Data records
==========

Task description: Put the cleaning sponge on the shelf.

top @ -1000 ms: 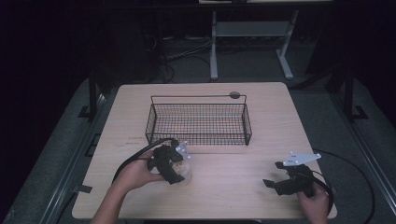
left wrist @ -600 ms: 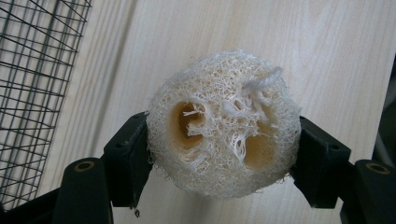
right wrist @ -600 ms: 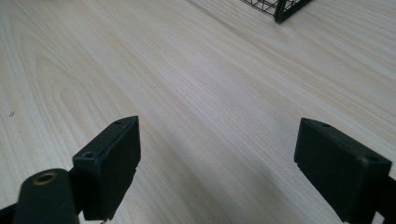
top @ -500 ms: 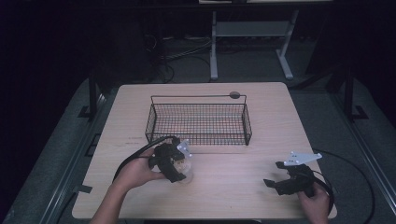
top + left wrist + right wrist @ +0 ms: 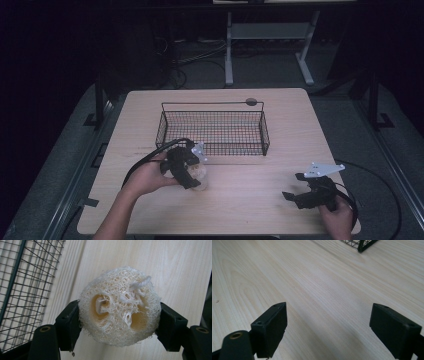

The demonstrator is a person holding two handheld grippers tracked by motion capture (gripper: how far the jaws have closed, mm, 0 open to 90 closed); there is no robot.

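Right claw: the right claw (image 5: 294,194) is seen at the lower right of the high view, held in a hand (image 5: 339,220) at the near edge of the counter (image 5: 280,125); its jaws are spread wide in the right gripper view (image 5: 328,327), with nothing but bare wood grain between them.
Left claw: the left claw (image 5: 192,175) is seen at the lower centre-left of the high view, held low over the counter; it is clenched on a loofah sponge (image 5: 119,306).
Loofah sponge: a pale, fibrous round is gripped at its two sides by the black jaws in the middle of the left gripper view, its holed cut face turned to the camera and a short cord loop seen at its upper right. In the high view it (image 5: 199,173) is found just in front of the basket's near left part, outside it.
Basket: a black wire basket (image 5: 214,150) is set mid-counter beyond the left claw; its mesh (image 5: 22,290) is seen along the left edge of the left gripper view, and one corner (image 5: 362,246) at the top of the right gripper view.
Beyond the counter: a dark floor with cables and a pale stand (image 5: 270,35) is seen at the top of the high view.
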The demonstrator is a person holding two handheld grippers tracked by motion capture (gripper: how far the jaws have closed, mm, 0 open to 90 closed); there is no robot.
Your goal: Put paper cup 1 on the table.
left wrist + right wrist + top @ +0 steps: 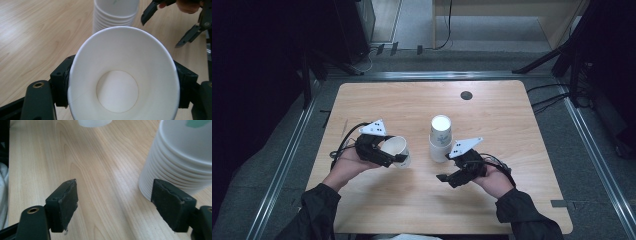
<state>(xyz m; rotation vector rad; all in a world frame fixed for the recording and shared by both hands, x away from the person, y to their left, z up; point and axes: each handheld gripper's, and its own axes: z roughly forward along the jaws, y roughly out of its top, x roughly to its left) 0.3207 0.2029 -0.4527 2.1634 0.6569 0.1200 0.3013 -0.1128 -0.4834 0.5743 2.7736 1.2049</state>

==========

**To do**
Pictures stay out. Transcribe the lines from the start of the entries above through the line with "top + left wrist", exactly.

**Solved problem**
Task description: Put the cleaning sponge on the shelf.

top @ -1000 ms: 
left wrist @ -600 ms: 
right wrist @ -600 ms: 
top @ -500 ms: 
top + left wrist + right wrist @ +0 ms: 

No more work remains in this exercise.